Monday, November 9, 2009

Learning the alphabet

Because Alona is the only left-handed person it our family, she gets confused easily. When I hand her a spoon, fork, pencil, etc. it is always with my right hand. She naturally takes it in her right hand. And then tries to use her right hand with the tool. I have to remind her to use her left hand quite often- especially when eating. I cans see she is struggling and it is strange to me that she doesn't just switch hands. My mother and my sister are left-handed so it is not unusual to me. I can feel for left-handed people who have to use right-handed scissors. I had to use my mom's left handed scissors once and it hurt!
Alona has difficulty when it comes to writing. She often writes backwards. Because the whole world probably seems backwards to her, she has an especially hard time remembering which way letters and numbers should face. Mind you, she is only in first grade so I am not too concerned, but I do want to make it as easy for her as possible.
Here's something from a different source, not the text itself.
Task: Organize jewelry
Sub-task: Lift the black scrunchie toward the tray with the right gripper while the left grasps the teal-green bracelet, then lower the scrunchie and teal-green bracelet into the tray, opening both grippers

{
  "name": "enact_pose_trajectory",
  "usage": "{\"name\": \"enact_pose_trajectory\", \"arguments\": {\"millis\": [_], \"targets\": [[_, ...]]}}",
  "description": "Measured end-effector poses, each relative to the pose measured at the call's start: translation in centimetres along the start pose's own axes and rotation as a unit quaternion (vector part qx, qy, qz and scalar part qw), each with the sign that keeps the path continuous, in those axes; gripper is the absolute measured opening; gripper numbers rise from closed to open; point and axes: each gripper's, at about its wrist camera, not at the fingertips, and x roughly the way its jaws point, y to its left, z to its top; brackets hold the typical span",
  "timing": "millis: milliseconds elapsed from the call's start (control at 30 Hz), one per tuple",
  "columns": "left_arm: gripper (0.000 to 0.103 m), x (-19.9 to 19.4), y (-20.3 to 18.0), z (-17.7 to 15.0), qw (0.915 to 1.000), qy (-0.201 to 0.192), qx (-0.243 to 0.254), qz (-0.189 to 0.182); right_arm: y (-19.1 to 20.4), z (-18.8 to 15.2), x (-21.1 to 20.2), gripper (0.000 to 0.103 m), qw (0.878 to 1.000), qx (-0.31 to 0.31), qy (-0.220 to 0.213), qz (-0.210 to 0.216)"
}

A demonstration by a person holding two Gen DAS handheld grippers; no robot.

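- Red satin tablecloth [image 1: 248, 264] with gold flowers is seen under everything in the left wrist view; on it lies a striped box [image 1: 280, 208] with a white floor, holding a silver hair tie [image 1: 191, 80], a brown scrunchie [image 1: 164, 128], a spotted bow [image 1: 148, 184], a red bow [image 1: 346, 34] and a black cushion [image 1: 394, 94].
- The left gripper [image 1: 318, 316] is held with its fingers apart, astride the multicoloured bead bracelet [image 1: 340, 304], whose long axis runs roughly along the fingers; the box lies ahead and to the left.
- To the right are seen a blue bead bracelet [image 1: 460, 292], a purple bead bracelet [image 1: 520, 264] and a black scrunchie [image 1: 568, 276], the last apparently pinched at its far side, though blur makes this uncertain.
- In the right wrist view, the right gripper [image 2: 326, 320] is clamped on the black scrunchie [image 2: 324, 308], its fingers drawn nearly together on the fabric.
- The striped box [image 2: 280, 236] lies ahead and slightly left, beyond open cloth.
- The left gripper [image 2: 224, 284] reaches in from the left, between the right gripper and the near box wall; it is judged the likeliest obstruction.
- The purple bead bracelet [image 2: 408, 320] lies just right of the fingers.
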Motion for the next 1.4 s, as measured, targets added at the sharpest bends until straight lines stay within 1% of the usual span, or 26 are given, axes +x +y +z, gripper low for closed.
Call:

So tonight we were doing her spelling homework and it had the words dark and bark. She could not remember which way the d and b went. So I came up with a great way for her to remember:
in "bad" the b and d beat up the a! I drew bad with an arrow pointing to the a under both the b and the d. She totally got it! She is so excited to have a good way to remember how b and d face- and I would imagine this is a difficult one for all children, not just the left-handed ones. Now if I can just come up with a way to help her remember which way 6 and 9 go. Hmmmmm.

1 comment:

  1. That is awesome. I love it. Way to be creative with her homework.